BEGIN
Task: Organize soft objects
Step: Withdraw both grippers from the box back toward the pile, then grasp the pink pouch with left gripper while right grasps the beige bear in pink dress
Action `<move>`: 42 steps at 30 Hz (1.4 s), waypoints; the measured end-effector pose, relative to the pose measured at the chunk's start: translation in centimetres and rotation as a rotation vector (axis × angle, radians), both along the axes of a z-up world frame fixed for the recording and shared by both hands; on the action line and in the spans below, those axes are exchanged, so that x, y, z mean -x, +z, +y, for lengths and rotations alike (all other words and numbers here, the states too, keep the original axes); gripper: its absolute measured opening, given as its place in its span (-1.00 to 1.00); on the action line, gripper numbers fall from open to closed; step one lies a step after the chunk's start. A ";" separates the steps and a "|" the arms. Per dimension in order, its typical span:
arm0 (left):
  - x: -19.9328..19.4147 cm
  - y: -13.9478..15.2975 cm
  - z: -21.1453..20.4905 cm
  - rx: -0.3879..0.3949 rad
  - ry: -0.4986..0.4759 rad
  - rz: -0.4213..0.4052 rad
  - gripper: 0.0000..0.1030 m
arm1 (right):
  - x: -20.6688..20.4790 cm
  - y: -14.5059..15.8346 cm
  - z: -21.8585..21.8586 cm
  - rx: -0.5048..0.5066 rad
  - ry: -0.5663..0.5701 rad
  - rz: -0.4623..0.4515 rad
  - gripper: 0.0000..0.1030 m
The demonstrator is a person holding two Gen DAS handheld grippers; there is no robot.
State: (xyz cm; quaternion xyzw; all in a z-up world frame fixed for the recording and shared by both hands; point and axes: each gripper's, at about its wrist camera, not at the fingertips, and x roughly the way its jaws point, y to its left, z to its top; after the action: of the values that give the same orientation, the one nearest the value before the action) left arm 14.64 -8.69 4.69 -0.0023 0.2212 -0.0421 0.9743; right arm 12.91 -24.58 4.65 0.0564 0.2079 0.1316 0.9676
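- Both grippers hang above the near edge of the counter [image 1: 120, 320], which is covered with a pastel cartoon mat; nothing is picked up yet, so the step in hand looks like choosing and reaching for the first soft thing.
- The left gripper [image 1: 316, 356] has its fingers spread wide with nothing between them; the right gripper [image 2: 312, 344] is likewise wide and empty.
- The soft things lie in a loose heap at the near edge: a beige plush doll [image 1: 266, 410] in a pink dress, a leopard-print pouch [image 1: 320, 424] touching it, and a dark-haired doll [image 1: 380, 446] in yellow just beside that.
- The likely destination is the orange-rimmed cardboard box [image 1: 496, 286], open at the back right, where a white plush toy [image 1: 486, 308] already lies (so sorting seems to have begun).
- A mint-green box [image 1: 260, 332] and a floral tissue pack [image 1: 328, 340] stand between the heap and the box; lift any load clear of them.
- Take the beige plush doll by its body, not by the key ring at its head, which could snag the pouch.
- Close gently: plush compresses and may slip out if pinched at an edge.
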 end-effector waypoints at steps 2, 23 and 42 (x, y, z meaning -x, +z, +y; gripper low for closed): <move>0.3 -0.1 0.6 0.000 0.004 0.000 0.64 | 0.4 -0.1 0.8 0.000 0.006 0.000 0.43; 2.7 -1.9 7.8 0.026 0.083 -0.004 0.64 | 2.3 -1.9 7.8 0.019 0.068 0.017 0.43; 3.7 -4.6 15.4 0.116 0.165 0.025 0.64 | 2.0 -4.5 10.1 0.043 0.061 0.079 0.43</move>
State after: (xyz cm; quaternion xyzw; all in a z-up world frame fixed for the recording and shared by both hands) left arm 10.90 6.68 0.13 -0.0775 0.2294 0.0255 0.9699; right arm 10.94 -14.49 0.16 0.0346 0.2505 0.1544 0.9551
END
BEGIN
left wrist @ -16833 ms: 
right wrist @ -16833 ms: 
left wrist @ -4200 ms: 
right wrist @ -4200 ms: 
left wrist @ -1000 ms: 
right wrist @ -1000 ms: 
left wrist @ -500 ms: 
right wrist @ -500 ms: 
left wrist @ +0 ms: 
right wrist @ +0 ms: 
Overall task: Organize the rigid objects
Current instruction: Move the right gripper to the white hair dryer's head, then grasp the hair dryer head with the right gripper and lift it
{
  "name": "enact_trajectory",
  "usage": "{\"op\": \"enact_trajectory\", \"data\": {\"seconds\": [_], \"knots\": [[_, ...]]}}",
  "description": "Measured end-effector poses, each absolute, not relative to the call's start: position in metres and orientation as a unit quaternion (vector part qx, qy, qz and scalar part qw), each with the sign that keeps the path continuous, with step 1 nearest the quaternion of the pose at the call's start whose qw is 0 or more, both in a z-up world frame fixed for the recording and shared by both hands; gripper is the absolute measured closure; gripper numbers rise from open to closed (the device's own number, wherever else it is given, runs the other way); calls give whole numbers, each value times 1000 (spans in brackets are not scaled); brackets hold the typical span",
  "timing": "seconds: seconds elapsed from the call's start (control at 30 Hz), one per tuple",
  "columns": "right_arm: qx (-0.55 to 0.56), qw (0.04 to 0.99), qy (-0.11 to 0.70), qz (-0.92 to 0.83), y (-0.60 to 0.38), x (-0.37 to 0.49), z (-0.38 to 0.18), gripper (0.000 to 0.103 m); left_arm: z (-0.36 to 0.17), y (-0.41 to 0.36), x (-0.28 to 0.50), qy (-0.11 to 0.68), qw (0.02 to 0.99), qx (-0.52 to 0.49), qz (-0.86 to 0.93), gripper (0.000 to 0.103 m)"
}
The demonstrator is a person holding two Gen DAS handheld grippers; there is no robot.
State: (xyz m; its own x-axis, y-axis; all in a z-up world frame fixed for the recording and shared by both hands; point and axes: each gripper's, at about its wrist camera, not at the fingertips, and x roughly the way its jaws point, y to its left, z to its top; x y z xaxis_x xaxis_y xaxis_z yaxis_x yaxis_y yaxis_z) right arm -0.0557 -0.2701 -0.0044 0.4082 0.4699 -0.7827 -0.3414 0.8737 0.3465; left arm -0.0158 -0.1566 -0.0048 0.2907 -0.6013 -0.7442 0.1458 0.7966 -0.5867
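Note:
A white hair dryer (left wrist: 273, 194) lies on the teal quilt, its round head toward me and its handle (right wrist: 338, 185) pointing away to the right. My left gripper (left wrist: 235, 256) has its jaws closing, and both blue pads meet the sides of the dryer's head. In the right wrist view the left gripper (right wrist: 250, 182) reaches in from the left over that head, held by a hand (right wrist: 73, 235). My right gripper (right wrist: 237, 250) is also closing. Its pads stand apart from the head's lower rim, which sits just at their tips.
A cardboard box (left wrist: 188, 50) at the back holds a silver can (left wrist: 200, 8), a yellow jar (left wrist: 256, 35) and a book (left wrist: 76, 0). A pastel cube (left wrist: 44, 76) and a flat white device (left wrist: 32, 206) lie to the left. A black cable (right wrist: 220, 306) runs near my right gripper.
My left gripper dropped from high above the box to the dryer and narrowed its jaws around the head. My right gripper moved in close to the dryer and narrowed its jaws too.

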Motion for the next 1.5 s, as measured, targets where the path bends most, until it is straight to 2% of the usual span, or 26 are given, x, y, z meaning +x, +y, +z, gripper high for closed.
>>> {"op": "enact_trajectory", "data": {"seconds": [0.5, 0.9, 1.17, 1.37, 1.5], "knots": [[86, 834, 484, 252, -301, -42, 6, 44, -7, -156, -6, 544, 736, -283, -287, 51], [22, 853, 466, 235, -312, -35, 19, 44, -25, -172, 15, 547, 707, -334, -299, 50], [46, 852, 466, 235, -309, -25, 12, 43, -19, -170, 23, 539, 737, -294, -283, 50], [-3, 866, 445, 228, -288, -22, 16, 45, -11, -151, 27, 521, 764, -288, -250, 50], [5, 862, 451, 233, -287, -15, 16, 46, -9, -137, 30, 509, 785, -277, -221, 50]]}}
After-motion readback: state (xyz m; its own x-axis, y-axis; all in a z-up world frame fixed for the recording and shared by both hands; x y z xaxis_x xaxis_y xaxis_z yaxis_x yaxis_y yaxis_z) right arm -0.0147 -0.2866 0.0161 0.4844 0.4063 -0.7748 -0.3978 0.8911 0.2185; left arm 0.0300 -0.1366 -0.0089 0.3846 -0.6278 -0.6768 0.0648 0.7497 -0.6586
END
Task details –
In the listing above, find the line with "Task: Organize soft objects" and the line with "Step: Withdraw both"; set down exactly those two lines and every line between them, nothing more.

Answer below –
Task: Organize soft objects
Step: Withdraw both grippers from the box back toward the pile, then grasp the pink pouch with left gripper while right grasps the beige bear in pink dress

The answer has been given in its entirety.